Anyone who thinks that Billy Shaheen's Obama slur was a blunder, rather than a calculated piece of the politics of personal destruction, should note that Mark Penn repeated it hours after Sen. Clinton apologized.

Penn got this right out of the Rove play book. Just as Rove took John Kerry's greatest asset -- his military record -- and lied it into a negative, so Penn takes Obama's -- his biography -- and tries to do the same.

The difference is that the tactic won't work with Obama. The patrician Kerry did not know how to deal with guttersnipe attacks. He was so utterly unused to them.

All African-American men are used to them, especially one who made it to Harvard Law, the US Senate and a Presidential candidacy despite his race, his name, and his exotic heritage.

In politics, it is an advantage to come from nowhere and nothing. You learn how to push back. Hard.

But we shouldn't kid ourselves.
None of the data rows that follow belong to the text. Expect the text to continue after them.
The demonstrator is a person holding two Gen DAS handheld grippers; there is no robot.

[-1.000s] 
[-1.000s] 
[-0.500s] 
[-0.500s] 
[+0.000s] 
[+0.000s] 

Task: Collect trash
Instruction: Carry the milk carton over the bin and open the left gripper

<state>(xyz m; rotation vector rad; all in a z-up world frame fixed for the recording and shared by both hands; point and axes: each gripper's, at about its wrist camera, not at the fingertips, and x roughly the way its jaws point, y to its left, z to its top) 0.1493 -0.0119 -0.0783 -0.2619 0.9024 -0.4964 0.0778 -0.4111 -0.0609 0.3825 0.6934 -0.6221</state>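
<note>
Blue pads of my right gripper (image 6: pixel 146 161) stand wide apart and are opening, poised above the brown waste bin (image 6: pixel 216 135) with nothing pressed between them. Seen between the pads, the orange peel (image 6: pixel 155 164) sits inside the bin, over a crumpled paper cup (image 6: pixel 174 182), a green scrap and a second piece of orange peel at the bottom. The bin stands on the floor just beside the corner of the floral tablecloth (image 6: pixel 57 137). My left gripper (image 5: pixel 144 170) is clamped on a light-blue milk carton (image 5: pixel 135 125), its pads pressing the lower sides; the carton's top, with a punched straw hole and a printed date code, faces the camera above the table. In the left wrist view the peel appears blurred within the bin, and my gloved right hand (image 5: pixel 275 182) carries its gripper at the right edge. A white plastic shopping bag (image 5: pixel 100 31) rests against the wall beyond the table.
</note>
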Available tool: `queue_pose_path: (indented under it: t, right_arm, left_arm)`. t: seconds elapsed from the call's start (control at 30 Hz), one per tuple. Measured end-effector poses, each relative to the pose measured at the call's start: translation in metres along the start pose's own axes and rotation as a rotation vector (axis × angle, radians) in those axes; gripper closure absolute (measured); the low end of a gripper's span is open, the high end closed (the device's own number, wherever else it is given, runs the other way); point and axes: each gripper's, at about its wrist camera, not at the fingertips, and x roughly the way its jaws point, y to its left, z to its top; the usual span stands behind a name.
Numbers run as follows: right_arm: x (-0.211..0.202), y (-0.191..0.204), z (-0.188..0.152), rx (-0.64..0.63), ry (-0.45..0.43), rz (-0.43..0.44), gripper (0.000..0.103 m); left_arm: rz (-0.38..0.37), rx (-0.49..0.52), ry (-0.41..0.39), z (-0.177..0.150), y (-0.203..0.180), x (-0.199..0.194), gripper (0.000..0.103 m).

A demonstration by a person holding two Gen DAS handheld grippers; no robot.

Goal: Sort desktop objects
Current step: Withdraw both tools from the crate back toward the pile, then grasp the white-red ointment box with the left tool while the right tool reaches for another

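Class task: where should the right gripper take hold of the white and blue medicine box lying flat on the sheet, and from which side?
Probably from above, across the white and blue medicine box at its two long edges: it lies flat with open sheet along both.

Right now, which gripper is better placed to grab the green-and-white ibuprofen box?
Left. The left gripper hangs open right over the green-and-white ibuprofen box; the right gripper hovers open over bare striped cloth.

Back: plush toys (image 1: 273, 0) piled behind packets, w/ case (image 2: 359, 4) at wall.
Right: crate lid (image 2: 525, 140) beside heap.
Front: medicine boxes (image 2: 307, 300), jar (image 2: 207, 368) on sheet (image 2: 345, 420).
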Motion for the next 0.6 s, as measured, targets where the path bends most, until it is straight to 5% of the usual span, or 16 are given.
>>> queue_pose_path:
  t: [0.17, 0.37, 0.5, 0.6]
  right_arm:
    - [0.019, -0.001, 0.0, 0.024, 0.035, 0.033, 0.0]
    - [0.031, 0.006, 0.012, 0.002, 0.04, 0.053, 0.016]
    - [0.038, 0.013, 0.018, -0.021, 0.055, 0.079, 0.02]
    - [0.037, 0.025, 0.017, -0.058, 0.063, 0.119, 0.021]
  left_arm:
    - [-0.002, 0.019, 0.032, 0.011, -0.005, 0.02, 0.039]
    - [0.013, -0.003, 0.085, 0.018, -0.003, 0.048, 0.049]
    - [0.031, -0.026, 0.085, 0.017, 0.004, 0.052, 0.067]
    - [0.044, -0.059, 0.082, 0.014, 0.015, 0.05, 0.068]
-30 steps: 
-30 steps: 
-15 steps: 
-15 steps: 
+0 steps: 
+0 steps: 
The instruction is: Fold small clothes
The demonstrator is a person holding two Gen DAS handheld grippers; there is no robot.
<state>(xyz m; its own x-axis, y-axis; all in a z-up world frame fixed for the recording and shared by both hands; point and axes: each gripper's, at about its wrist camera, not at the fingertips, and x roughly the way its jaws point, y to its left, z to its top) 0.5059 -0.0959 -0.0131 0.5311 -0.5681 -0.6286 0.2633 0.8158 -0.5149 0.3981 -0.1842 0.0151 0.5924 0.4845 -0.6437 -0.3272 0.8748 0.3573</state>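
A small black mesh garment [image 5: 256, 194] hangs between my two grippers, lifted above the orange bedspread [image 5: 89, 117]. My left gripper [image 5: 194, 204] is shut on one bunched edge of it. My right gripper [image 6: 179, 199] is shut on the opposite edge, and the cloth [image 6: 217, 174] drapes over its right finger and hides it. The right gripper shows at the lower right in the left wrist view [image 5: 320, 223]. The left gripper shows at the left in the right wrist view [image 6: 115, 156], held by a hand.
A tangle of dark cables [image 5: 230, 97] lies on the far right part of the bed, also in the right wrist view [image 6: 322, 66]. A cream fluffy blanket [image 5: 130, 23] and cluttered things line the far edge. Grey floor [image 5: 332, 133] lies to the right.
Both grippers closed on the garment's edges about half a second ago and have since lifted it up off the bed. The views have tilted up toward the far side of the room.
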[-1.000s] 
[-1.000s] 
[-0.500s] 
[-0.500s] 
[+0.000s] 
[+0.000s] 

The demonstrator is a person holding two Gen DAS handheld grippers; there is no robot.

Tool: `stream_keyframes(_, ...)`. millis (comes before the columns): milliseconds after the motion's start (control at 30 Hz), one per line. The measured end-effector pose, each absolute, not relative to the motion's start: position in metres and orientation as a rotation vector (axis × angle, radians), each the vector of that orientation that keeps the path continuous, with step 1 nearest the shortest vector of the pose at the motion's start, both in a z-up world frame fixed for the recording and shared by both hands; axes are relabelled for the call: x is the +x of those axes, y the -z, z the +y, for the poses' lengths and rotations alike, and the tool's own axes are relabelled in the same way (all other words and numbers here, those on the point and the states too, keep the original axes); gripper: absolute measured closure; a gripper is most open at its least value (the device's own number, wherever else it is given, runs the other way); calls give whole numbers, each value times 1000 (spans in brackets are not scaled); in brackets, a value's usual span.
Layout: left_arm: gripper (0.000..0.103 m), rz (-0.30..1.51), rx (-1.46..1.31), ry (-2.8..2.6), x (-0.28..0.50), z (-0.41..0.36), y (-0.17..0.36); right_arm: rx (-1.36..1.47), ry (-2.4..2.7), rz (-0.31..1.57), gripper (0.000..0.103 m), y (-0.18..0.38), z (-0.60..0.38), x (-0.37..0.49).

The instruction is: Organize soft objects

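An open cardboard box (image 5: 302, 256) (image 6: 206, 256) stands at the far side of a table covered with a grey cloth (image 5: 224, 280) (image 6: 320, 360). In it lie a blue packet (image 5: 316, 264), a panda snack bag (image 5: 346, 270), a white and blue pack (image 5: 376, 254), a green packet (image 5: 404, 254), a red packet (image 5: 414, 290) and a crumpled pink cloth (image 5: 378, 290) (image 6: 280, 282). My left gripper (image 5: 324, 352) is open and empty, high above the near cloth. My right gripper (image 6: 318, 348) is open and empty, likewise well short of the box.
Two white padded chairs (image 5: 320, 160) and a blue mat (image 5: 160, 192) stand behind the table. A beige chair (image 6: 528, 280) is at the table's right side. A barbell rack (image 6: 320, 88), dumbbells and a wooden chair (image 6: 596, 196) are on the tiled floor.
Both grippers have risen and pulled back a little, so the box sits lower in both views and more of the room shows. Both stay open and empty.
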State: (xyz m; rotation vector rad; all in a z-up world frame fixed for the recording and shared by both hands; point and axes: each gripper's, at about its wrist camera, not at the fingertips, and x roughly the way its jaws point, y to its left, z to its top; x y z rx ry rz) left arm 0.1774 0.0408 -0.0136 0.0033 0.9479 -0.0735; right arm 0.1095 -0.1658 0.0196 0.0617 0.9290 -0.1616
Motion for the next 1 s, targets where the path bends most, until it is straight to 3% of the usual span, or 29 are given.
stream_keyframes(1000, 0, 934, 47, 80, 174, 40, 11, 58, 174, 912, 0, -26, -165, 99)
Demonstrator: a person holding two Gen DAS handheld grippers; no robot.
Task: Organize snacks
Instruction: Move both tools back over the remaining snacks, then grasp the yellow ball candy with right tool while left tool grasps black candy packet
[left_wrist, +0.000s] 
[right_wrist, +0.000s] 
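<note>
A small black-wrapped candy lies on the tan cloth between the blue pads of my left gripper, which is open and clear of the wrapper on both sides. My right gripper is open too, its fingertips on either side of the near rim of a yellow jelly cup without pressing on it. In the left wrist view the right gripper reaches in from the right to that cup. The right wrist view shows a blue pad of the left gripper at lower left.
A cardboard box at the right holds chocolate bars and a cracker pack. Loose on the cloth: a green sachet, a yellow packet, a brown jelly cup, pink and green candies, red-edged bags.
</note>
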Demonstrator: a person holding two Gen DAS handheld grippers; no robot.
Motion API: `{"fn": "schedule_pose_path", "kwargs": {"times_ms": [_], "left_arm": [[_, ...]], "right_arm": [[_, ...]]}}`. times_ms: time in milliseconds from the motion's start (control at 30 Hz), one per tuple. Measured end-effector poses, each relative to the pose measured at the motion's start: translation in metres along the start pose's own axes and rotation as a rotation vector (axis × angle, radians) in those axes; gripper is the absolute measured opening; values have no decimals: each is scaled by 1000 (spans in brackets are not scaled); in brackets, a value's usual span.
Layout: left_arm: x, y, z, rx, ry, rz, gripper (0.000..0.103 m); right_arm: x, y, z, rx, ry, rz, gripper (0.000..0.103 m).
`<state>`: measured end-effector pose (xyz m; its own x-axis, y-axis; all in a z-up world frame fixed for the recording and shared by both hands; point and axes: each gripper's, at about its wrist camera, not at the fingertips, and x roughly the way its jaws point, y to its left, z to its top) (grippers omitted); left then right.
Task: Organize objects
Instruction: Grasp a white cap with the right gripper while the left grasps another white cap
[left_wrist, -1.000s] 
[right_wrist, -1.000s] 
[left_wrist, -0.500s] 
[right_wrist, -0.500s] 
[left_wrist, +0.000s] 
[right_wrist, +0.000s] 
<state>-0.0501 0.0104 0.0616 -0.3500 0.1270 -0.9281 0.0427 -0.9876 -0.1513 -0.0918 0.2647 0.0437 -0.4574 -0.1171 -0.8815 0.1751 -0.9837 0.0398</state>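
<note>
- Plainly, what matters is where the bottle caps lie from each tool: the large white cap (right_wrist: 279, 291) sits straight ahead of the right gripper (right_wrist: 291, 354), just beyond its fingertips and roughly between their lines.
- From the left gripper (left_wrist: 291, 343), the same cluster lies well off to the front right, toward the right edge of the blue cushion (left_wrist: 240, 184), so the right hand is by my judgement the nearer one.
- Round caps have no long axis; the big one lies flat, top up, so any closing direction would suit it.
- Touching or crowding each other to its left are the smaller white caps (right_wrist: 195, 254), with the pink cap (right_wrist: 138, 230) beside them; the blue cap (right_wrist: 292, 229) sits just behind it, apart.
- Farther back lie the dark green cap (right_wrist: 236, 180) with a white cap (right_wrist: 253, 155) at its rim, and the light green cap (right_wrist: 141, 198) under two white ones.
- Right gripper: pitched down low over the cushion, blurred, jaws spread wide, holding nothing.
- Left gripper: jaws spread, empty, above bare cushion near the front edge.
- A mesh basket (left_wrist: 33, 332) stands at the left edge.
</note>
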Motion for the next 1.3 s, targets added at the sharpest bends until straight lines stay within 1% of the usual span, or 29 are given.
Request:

They (the Republicans and the neocon Democrats) will try to use Obama's biography to destroy him precisely because it is his greatest asset, as today's Washington Post profile indicates.

All the major Democratic candidates are smart and competent. But Obama's story makes him special. Special not because his story is unique but because, in so many ways, his story is so common.

Most Americans do not have it easy. They struggle. Many, probably most, have difficult relations with their parents or their kids. Obama's abandonment by his father is also a common American story.

I cannot tell you how many young guys I've known over the course of my life whose ambition (or lack thereof) is a product of a bad or non-existent relationship with the old man.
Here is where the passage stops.